A column by Len Johnson – Runner’s Tribe
I’m not really a road trip sort of bloke. Unlike Willy Nelson, I can wait to get on the road again.
The then almost-obligatory campervan trek around Europe 40 years ago excepted, I’ve rarely travelled, by road, more than one day at a time. My idea of a road trip has become something done by foot over a distance of 42.195 kilometres.
In my early adult years it was quite the thing to winter holiday on the Gold Coast. Still is, of course, but in those days preceding budget airfares, groups of young blokes packed into cars and drove the 1700 kilometres from Melbourne to Surfers Paradise virtually non-stop. Not me, however: my longest trip was a far more palatable Melbourne to Adelaide.

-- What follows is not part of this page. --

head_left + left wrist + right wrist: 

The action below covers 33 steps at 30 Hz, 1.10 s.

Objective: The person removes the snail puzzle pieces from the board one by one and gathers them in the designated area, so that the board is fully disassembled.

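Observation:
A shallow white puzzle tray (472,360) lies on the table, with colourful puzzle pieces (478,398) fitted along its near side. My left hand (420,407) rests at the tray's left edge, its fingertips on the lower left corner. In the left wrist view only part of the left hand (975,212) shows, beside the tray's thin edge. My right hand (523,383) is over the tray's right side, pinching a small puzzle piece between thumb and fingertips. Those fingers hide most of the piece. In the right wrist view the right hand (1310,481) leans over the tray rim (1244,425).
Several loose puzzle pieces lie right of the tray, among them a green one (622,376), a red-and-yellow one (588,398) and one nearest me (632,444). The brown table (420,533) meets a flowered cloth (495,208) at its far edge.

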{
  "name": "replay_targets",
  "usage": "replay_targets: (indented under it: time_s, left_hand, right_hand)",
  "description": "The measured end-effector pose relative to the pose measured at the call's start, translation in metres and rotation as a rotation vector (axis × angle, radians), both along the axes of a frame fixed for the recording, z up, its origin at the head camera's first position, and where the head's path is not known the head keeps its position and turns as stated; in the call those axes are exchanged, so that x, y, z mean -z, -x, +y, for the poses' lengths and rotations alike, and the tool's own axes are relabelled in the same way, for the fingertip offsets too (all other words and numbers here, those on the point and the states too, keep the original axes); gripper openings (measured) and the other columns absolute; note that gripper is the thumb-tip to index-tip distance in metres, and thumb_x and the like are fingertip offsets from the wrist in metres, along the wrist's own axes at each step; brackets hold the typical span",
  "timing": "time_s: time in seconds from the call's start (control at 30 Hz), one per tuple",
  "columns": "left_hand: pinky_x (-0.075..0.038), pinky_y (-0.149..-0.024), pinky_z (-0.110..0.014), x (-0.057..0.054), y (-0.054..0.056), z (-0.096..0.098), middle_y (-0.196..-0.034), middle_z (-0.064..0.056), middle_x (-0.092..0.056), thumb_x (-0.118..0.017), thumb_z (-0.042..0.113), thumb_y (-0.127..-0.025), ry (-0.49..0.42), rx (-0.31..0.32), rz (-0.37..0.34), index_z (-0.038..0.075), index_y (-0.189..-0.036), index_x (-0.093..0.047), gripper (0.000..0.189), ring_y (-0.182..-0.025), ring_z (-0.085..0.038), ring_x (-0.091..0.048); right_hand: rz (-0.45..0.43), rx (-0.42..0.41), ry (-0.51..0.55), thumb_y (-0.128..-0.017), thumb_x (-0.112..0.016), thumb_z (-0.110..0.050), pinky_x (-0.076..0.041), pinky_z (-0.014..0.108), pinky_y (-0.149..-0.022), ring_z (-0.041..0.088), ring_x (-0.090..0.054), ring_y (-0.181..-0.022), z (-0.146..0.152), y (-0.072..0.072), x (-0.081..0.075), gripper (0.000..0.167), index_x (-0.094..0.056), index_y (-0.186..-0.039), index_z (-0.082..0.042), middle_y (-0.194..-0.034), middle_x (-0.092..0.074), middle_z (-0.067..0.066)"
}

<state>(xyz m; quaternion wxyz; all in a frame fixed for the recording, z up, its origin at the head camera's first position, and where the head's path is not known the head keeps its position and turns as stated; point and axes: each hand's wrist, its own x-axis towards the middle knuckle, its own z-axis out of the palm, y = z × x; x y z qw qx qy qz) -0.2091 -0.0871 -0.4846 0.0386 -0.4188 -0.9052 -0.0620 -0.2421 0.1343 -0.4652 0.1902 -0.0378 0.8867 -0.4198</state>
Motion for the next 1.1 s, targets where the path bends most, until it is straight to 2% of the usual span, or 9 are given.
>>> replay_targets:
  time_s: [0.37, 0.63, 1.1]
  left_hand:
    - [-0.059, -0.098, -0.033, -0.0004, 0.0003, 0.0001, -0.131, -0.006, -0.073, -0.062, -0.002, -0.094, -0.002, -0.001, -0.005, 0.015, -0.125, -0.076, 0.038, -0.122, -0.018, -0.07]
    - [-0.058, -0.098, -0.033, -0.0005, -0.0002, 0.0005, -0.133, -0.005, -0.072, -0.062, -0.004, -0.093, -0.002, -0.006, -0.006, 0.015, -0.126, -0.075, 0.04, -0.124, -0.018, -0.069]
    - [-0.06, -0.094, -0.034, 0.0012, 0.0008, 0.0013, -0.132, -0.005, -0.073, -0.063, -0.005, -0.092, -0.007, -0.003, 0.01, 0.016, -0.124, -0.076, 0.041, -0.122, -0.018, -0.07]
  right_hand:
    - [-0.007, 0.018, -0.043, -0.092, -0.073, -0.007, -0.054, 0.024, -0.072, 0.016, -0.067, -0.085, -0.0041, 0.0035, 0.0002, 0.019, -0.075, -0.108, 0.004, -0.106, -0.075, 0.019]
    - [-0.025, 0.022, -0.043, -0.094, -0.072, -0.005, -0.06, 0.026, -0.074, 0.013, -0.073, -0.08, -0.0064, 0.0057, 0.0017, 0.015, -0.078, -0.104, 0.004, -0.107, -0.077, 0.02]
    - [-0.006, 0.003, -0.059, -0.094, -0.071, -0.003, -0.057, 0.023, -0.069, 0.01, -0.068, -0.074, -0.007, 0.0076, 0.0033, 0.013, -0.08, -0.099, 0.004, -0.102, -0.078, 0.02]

It was with some trepidation, then, that I set off from Melbourne almost two weeks ago to visit my brother at Port Macquarie on what is, I’m told, the New South Wales mid-North Coast. The South Coast, the Central Coast, the mid-North and North Coasts – surely, the cartographers had already plumbed the depths of imagination by the time they got around to naming the extensive tracts of coastline.
Anyway, it seemed an excellent opportunity to see one of the all-too-many parts of our wide country that I had never visited. The plan was to do the long haul from Melbourne to the north with one overnight stop then break up the return journey with further visits to friends in Sydney and Canberra.
Travel broadens the mind, they say: it also stiffens the back, an impact that became apparent at each meal or petrol stop as I covered almost 1300 kilometres in the first, two-day, stint.
For the runner, it also offers a variety of running experiences. Runs along the banks of the Wingecarribee River at Berrima in the NSW Southern Highlands, along the beaches and cliff tops of Port Macquarie, around the inner-urban Iron Cove in Sydney and through what has been restored of the Stromlo Forest in Canberra.
Berrima and Port Macquarie don’t share many obvious similarities, though both contain monuments to the shabby history of Australia’s first World War internment practices. People of German heritage – very few of whom could be seriously classified as security risks of any kin – were interned all round Australia.
The Berrima Court House and adjoining Gaol both date back to the 1830s. The gaol had closed by the early 20th century when it was reactivated to serve as an internment camp. The Germans confined there were a mixture of merchant marine personnel, executives of German companies operating in Australia and even a handful of prisoners from the sinking of the German light cruiser the SMS Emden.
When the penny dropped as to the real, rather than perceived, security risk, the prisoners were virtually given the run of the place, allowed to set up vegetable gardens around the gaol walls, inject their meagre allowances into local businesses and build their own boating and recreational facilities along the river (the latter forming the basis of a short, informative run along the banks).
It was a similar story at Trial Bay, a little way north of Port Macquarie. The beautiful – to the non-confined – sandstone building fell into disuse before internment gave it a new purpose. Again, as much as pose any threat, the inmates were guardedly welcomed and provided a benefit to the existing community.
Sadly, both sites were vandalised and, in the case of the Berrima constructions, largely destroyed once peace was restored.
It was also the tail end of whale spotting season. By this stage, the whales and their calves have moved further off-shore, so instead of actual sightings we had to make do with catching a glimpse of a spout or the splash of a breaching. In between watching out for whales and, at the same time, keeping a wary eye above for swopping magpies and on the ground – it was also brown snake season – it’s a wonder I didn’t wind up in the pacific at some stage.
Nothing that exciting in Sydney, except the path around Iron Cove is no completely paved, making it more accessible, better for cyclists, walkers and some runners, but leaving those of us who like a mix of surfaces a little downhearted.
Canberra’s Stromlo Forest had claims to be the epicentre of Australian distance running in the latter years of last century, with coach Pat Clohessy and world champion marathoner Rob de Castella at the head of the national capital pack. Stromlo, with its many kilometres of forgiving dirt tracks and hectares of pine plantation, was the main training venue.
‘Clo’ departed in the 1990s, ‘Deek’ got older but the heaviest blow to Stromlo came from the devastating 2003 bushfires which took several lives, destroyed hundreds of homes and virtually razed the forest.
The disaster prompted the ACT government to establish new suburbs as part of a wider buffer between populated areas and bushland in the ‘bush’ capital. Large tracts of the forest remained, but running there for the next few years was like running on the moon.
In that context, it was pleasing to find on this visit that, while still well short of its former glory (by 2003, most of the pine plantations contained mature trees), Stromlo was again recognisably a forest. The seedlings had become 10-15 year old trees, the tracks were softer underfoot again and you could pick out the skeletons of many of the old runs. I’m also still capable of punching out six-minute distance units though, sadly, the unit in question is kilometres now, were once it was miles.
I’m still not completely sold on the virtues of being ‘on the road’ again, but such pleasant surprises do wonders for the morale and make the journey worthwhile.